> **Problem requirements**:
Give back exactly the lines of the material below, starting with the line with "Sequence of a" and going on through the line with "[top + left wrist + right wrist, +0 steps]".

--- Provided data ---

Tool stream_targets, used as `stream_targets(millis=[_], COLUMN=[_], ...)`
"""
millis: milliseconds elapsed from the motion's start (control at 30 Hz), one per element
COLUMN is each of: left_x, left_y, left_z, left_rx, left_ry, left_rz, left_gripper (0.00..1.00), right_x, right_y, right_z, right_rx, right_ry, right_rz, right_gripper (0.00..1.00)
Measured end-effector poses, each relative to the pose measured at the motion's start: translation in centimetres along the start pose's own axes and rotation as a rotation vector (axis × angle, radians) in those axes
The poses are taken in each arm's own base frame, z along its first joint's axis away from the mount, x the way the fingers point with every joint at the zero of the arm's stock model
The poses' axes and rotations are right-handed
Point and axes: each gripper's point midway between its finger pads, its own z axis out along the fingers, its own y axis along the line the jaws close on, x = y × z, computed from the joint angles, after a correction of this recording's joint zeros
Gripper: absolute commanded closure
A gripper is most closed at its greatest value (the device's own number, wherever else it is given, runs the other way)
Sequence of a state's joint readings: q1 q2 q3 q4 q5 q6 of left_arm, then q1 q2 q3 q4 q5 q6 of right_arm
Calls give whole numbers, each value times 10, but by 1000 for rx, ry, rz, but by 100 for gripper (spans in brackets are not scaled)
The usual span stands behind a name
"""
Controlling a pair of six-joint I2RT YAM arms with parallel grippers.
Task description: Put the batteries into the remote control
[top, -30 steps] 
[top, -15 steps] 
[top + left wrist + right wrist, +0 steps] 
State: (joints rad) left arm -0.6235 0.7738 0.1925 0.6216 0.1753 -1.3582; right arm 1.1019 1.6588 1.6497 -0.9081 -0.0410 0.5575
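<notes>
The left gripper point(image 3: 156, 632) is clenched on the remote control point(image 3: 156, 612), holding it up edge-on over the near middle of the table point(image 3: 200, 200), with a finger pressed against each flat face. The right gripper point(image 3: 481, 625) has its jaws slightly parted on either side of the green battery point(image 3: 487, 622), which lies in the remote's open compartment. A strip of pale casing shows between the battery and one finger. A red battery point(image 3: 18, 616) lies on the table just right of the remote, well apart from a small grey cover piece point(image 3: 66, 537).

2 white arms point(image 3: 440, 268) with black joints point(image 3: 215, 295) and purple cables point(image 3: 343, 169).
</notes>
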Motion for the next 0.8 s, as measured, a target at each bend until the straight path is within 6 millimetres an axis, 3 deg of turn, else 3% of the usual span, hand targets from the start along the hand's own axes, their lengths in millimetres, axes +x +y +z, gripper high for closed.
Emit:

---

> **Response to this task**:
Sequence of a state's joint readings: q1 q2 q3 q4 q5 q6 of left_arm, then q1 q2 q3 q4 q5 q6 of right_arm
Calls give whole numbers, each value times 10, but by 1000 for rx, ry, rz, but by 100 for gripper (spans in brackets are not scaled)
The usual span stands behind a name
"""
Controlling a pair of six-joint I2RT YAM arms with parallel grippers.
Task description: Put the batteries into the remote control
[top, -30 steps] 
[top, -15 steps] 
[top + left wrist + right wrist, +0 steps] 

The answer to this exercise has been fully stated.